Performance Guide
This document describes BooFun’s performance characteristics, optimization strategies, and benchmarks.
Quick Summary
Operation |
Complexity |
n=10 |
n=14 |
n=18 |
n=20 |
|---|---|---|---|---|---|
Truth table creation |
O(2^n) |
<1ms |
~10ms |
~200ms |
~1s |
Walsh-Hadamard Transform |
O(n·2^n) |
<1ms |
~5ms |
~100ms |
~500ms |
Influence computation |
O(2^n) |
<1ms |
~5ms |
~80ms |
~350ms |
Property testing |
O(queries) |
<1ms |
<1ms |
<5ms |
<10ms |
Optimization Tiers
BooFun uses multiple optimization strategies, automatically selecting the best available:
Tier 1: NumPy Vectorization (Default)
Always available
10-100x faster than pure Python
Used for all array operations
Tier 2: Numba JIT Compilation (Recommended)
Requires:
pip install numba2-10x faster than NumPy for iterative operations
JIT compilation of hot paths
Used for: WHT, influences, sensitivity
Tier 3: GPU Acceleration (Optional)
Requires:
pip install cupy-cuda11x(match your CUDA version)10-100x faster for large n (n > 16)
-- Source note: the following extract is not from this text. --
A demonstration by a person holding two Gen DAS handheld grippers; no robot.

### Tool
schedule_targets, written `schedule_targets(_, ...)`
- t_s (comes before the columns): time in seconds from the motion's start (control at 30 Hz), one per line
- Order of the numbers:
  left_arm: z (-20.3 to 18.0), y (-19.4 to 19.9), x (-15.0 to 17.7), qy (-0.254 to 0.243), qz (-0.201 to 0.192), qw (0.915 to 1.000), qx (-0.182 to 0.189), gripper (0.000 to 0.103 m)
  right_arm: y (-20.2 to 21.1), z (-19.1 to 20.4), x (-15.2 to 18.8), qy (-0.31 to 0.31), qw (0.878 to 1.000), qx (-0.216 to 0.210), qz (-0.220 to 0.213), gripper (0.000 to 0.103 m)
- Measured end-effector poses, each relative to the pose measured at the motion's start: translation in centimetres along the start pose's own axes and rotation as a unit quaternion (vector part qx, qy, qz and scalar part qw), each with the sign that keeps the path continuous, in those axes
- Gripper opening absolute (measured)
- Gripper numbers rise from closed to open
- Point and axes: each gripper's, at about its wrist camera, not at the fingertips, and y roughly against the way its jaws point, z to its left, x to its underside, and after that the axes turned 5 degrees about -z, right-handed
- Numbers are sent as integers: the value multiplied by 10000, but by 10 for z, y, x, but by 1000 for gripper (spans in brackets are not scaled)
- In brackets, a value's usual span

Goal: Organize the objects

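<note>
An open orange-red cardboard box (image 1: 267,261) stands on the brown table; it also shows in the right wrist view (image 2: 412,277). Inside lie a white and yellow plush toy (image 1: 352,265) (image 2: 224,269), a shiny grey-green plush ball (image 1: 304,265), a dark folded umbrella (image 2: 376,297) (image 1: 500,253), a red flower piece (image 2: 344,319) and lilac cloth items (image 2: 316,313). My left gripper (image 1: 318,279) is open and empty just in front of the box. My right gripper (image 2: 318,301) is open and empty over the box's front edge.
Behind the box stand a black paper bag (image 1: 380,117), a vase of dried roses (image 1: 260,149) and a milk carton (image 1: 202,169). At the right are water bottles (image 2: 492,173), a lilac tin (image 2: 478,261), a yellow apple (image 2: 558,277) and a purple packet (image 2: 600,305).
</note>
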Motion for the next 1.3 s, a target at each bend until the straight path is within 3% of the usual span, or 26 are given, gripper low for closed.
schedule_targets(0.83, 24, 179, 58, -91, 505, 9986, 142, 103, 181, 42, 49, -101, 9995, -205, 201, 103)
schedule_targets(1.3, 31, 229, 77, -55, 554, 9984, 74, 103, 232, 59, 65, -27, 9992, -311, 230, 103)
Used for: WHT, batch operations
Memory Optimization
Truth Table Representations
Format |
Memory (n=20) |
Access Time |
Best For |
|---|---|---|---|
numpy bool |
1 MB |
O(1) |
n ≤ 14 |
packed bitarray |
128 KB |
O(1) |
14 < n ≤ 20 |
sparse |
~k·12 bytes |
O(1) |
High sparsity |
Auto-Selection
from boofun.core.auto_representation import recommend_representation
# Get recommendation for your use case
rec = recommend_representation(n_vars=18, sparsity=0.1)
print(rec)
# {'representation': 'sparse_truth_table',
# 'reason': 'Sparsity 10.0% < 30%'}
Using Packed Truth Tables
from boofun.core.representations.packed_truth_table import create_packed_truth_table
# Convert existing truth table
packed = create_packed_truth_table(truth_table)
# Memory savings
from boofun.core.representations.packed_truth_table import memory_comparison
print(memory_comparison(20))
# packed_bitarray: 131,072 bytes (128.0 KB)
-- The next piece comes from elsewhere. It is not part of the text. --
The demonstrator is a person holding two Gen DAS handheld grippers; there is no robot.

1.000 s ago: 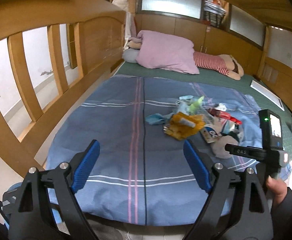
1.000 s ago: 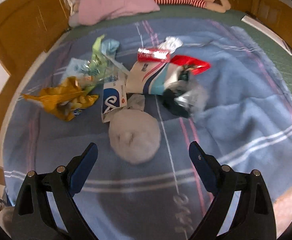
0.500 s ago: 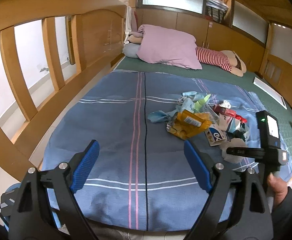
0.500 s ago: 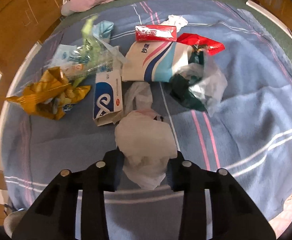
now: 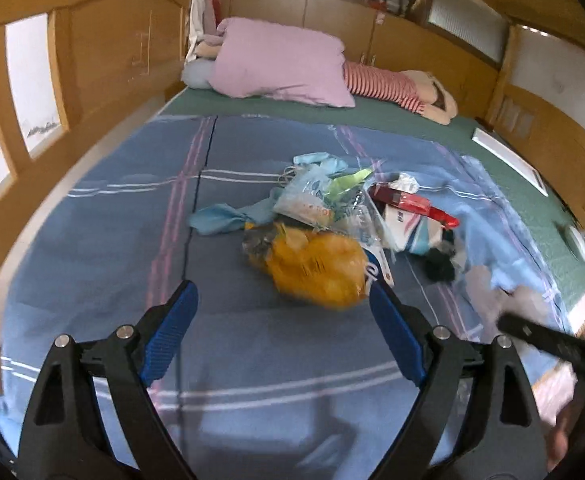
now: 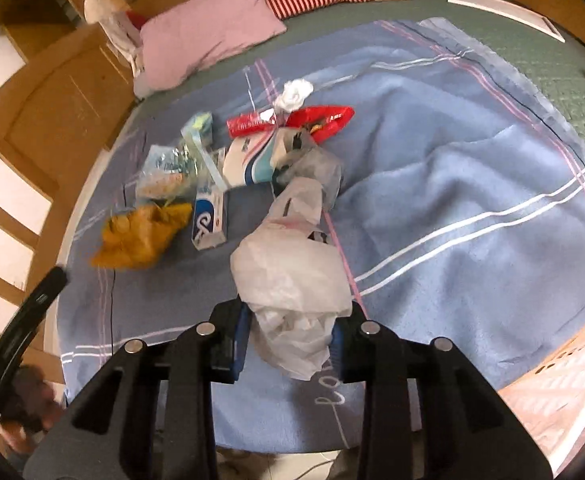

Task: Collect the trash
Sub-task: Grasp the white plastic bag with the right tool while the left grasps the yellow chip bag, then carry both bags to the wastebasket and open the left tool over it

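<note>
A pile of trash lies on the blue blanket [image 5: 92, 220]: a yellow snack bag [image 5: 316, 268], a clear printed bag [image 5: 312, 200], a red wrapper [image 6: 324, 120], a blue-and-white box [image 6: 208, 220], a striped packet [image 6: 248, 160] and a crumpled tissue [image 6: 294, 94]. My left gripper [image 5: 280, 292] is open, and its blue pads flank the near edge of the yellow snack bag [image 6: 140, 236] without pressing it. My right gripper [image 6: 292, 336] is shut on a crumpled white plastic bag [image 6: 292, 280], which stretches back toward the pile. That bag [image 5: 492, 292] shows blurred at the right of the left wrist view.
A pink pillow [image 5: 280, 64] and a striped plush toy [image 5: 388, 84] lie at the head of the bed. Wooden bed rails [image 5: 72, 60] run along the left side. A white flat panel [image 5: 508, 160] rests on the green cover at the right.
My right gripper went from open to shut on the white plastic bag and drew it back from the pile. My left gripper moved forward and down to the yellow snack bag.
</note>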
# numpy_bool: 1,048,576 bytes (1024.0 KB)
# savings: 8x
Parallelization
Batch Operations
from boofun.core.optimizations import parallel_batch_influences, parallel_batch_fourier
# Compute influences for many functions at once
functions = [bf.random(n=10) for _ in range(100)]
all_influences = parallel_batch_influences(functions)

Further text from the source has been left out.